Dominada por homens brancos, a ABL só admitiu a primeira mulher em 1977: ninguém menos do que Rachel de Queiroz, àquela altura uma escritora muito mais lida e consagrada do que a maioria de seus colegas imortais.
Enquanto isto, poderosos eram eleitos sem ter uma obra literária de peso. Foi o caso do general Aurélio de Lira Tavares, que integrou a Junta Militar que governou o Brasil durante boa parte de 1969, e que escrevia poemas sob o pseudônimo de Adelita.
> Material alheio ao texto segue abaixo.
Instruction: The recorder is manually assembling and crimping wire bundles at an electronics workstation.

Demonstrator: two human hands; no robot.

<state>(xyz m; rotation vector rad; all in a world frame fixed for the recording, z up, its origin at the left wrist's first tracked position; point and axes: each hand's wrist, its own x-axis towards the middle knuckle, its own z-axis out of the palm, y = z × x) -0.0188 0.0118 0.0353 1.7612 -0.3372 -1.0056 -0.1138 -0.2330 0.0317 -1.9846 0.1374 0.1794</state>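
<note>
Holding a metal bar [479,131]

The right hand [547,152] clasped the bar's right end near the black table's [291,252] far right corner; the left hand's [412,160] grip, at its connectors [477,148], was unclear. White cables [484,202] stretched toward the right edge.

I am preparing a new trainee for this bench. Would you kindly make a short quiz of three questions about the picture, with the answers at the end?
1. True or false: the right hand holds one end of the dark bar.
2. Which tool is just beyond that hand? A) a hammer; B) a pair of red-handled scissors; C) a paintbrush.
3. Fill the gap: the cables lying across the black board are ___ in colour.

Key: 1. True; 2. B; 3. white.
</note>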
Ou o ex-presidente José Sarney, cujos romances nunca foram levados muito a sério pela crítica.
Neste século, a Academia resolveu ficar mais pop. Abriu suas portas para autores jovens e irreverentes, como Geraldinho Carneiro e Antonio Cícero. Também recebeu Paulo Coelho, que entrou mais pelo fato de ser o escritor brasileiro mais lido no mundo do que pela qualidade de seus livros.
Recentemente, tornaram-se acadêmicas personalidades que não têm na escrita sua função principal, como o cineasta Cacá Diegues, o cantor e compositor Gilberto Gil e a atriz Fernanda Montenegro. Mas a presença delas faz com que a ABL transcenda a literatura e se aproxime do ideal de ser um lugar que concentra o suprassumo da cultura brasileira.
Por isto mesmo, aumentou a pressão por mais diversidade em seus quadros. Alguns anos atrás, artistas e intelectuais se engajaram na campanha de Conceição Evaristo, que se tornaria a primeira mulher negra da Academia. Mais recentemente, o quadrinista Maurício de Sousa, "pai" da turma da Mônica, também se candidatou. As duas tentativas fracassaram, mas sinalizaram que os tempos estão mudando.
Em 2021, o escritor e ativista paraense Daniel Muduruku concorreu à cadeira 12 da Academia, e recebeu nove votos. Se eleito, ele seria o primeiro indígena da instituição, mas perdeu para o cirurgião Paulo Niemeyer Filho.
Agora Munduruku está no páreo novamente, pela cadeira 5. Dessa vez, ele achou que sua eleição seria uma barbada: afinal, os direitos dos povos originários estão na ordem do dia, e realmente já passa da hora de a ABL contar com um indígena em seus quadros.
Mais eis que surge um adversário temível: o poeta e filósofo mineiro Ailton Krenak, que tem uma obra mais contundente que a de Munduruku. Krenak logo se tornou o favorito desta eleição.
Inconformado, Munduruku veio a público acusar Krenak de "traição", pois eles teriam combinado de não disputarem a mesa vaga na ABL. Krenak retrucou que não assinou nenhum "acordo de exclusividade", e não retirou sua candidatura.
Acontece que, se um deles for eleito agora, as chances do outro diminuem a curto prazo. Dificilmente a ABL elegerá dois indígenas em pouco tempo.
Correndo por fora está a historiadora Mary Del Priore, conhecida por livros que esmiuçam o Brasil do século 19 em linguagem acessível. A seu favor está, além de sua obra grandiosa, o detalhe de que a cadeira 5 era ocupada por outro historiador, José Murilo de Carvalho. A Academia costuma preencher suas vagas com autores da mesma área de seus antecessores.
Mary Del Priore também seria apenas a quinta mulher na composição atual da ABL. Sim, é inacreditável que, entre os 39 integrantes atuais, apenas quatro sejam mulheres.
Essa briga toda pelo fardão tem um lado desagradável, é óbvio, mas, no fundo, pode ser boa para a Academia. A imensa maioria dos brasileiros não sabe o que ela faz nem para que serve. Estar na mídia, mesmo por causa de uma disputa acirrada, faz bem para a ABL, que assim se torna mais conhecida.
Além do mais, a discussão por mais diversidade em tudo é mais do que saudável: é absolutamente necessária. O Brasil não pode mais ignorar que a maioria de sua população é negra, que as mulheres superam os homens em número e que os povos originários precisam de mais visibilidade e participação. A ABL é só um detalhe.